DATASET EXTRACT:
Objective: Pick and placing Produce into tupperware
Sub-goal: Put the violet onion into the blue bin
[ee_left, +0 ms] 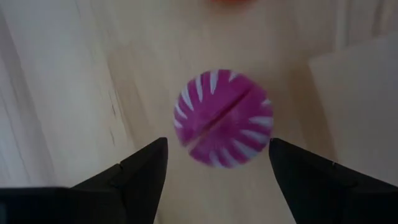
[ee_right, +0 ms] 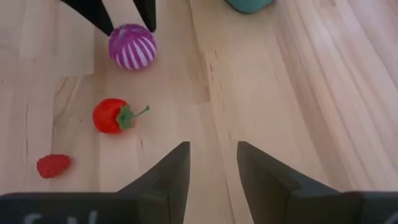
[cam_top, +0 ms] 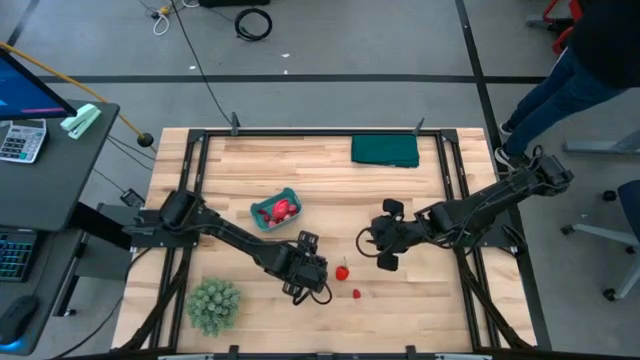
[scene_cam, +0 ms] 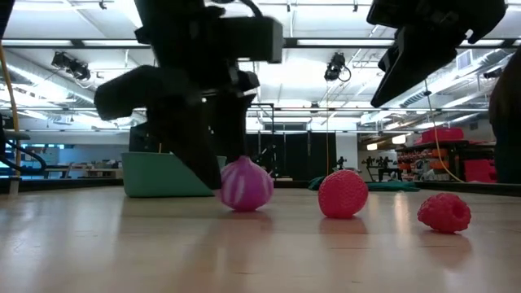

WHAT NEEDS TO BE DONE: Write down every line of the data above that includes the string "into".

EXPECTED OUTPUT:
Objective: Pick and placing Produce into tupperware
Sub-goal: Put the violet onion into the blue bin

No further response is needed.